[Dataset content]
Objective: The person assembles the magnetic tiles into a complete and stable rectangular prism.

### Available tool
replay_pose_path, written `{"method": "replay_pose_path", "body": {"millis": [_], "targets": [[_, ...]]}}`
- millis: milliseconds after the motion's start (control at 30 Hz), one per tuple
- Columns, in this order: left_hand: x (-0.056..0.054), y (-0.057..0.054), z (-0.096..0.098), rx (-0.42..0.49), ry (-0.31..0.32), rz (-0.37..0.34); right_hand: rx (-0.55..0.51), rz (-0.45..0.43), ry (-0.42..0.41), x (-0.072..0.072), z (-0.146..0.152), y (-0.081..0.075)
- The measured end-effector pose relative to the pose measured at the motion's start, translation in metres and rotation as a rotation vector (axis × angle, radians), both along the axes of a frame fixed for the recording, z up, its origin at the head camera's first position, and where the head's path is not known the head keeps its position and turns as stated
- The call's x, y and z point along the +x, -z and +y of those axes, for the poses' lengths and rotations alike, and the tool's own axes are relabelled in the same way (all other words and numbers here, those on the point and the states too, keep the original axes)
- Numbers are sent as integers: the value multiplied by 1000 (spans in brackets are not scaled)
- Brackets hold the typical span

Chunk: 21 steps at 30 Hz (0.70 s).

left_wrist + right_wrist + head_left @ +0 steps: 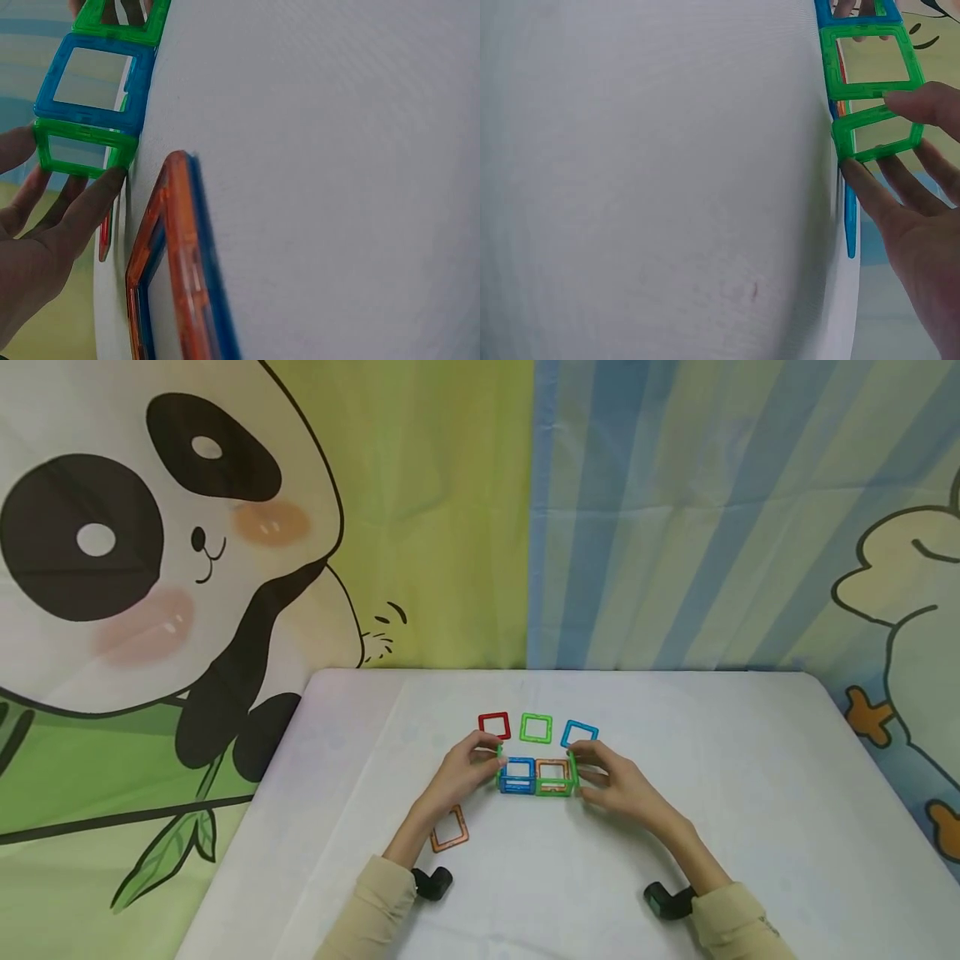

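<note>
In the head view, a small row of square magnetic tiles stands on the table between my hands. Its front shows a blue tile (pixel 517 791) beside a green tile (pixel 553 792), with an orange tile (pixel 552 762) behind the green one. My left hand (pixel 456 774) pinches the green end tile (pixel 86 133) on the left between thumb and fingers. At the opposite end, my right hand (pixel 624 783) holds another green end tile (pixel 843 142), thumb on its upper edge and fingertips along its lower edge. The end tiles are partly covered by fingers in the head view.
Behind the row lie a loose red tile (pixel 494 715), a green tile (pixel 536 717) and a blue tile (pixel 582 725). Another orange tile (pixel 452 844) lies near my left forearm. The white table (pixel 750 760) meets a printed curtain (pixel 442 510) at the back.
</note>
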<state>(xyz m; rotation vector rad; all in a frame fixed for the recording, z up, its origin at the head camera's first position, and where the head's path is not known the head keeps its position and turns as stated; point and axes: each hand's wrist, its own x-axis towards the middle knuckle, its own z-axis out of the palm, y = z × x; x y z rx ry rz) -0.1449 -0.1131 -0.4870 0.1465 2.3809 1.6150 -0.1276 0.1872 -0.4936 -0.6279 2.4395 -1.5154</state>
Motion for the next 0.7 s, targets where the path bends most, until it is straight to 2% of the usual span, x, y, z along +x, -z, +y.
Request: {"method": "replay_pose_path", "body": {"millis": [400, 700], "targets": [[0, 0, -1, 7, 7, -1, -78, -25, 1, -2, -1, 3], [3, 1, -2, 11, 1, -5, -75, -41, -7, -4, -1, 5]]}}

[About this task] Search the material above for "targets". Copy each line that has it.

[Written solution]
replay_pose_path, written `{"method": "replay_pose_path", "body": {"millis": [_], "targets": [[_, ...]]}}`
Motion for the next 0.7 s, targets where the path bends most, until it is straight to 2% of the usual span, x, y, z along +x, -z, +y.
Request: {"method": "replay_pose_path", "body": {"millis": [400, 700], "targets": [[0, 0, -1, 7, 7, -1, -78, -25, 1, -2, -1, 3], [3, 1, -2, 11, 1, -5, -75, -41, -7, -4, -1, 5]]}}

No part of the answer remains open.